_WORK TO COMPLETE_
Each line below must be written out exactly as shown.

_PROVIDED DATA_
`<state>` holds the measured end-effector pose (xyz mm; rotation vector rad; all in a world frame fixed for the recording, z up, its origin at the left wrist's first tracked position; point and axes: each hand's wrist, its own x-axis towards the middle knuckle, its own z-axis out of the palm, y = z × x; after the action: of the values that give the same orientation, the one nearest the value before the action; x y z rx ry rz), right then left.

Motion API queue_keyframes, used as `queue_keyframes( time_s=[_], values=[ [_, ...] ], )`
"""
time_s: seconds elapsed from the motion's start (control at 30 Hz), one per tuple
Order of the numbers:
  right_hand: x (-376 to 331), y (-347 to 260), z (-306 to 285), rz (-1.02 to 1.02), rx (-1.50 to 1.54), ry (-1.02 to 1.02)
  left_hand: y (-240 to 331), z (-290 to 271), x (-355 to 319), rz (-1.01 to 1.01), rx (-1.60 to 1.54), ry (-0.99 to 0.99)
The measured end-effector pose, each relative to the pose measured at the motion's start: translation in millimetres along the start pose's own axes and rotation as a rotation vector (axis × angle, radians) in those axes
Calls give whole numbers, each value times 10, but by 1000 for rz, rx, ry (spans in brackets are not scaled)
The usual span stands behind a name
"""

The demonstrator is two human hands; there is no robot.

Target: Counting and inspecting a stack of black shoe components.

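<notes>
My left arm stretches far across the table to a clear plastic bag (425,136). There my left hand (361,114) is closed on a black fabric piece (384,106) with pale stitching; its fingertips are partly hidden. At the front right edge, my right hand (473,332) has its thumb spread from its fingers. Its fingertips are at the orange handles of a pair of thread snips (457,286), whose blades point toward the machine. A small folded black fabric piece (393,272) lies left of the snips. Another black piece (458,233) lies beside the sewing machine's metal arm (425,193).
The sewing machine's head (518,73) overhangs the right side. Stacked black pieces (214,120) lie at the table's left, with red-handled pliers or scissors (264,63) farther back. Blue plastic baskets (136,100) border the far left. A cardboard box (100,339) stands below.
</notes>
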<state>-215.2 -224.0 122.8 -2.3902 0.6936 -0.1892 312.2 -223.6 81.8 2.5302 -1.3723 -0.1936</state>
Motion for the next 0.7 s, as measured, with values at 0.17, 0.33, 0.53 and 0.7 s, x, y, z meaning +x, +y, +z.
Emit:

_RESPONSE_
`<state>` holds the measured end-effector pose (xyz mm; rotation vector rad; all in a world frame fixed for the recording, z up, its origin at the left wrist's first tracked position; point and axes: each hand's wrist, its own x-axis towards the middle knuckle, its own z-axis out of the palm, y = z × x; after the action: of the values that give the same orientation, the one nearest the value before the action; x y z rx ry rz), right then left.

Motion API queue_keyframes, used as `queue_keyframes( time_s=[_], values=[ [_, ...] ], )`
"""
time_s: seconds elapsed from the motion's start (control at 30 Hz), one per tuple
Order of the numbers:
  right_hand: x (-376 to 331), y (-347 to 260), z (-306 to 285), rz (-1.02 to 1.02), rx (-1.50 to 1.54), ry (-1.02 to 1.02)
  left_hand: y (-240 to 331), z (-290 to 271), x (-355 to 319), rz (-1.01 to 1.01), rx (-1.60 to 1.54), ry (-0.99 to 0.99)
The measured end-effector pose, each relative to the pose measured at the motion's start: translation in millimetres along the start pose's own axes and rotation as a rotation vector (axis × angle, radians) in those axes
Calls give whole numbers, each value times 10, but by 1000 for rz, rx, ry (spans in brackets are not scaled)
The usual span stands behind a name
"""

The demonstrator is two human hands; there is no robot.

Target: Counting and inspecting a stack of black shoe components.

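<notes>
My left arm stretches far across the table to a clear plastic bag (425,136). There my left hand (361,114) is closed on a black fabric piece (384,106) with pale stitching; its fingertips are partly hidden. At the front right edge, my right hand (473,332) has its thumb spread from its fingers. Its fingertips are at the orange handles of a pair of thread snips (457,286), whose blades point toward the machine. A small folded black fabric piece (393,272) lies left of the snips. Another black piece (458,233) lies beside the sewing machine's metal arm (425,193).
The sewing machine's head (518,73) overhangs the right side. Stacked black pieces (214,120) lie at the table's left, with red-handled pliers or scissors (264,63) farther back. Blue plastic baskets (136,100) border the far left. A cardboard box (100,339) stands below.
</notes>
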<state>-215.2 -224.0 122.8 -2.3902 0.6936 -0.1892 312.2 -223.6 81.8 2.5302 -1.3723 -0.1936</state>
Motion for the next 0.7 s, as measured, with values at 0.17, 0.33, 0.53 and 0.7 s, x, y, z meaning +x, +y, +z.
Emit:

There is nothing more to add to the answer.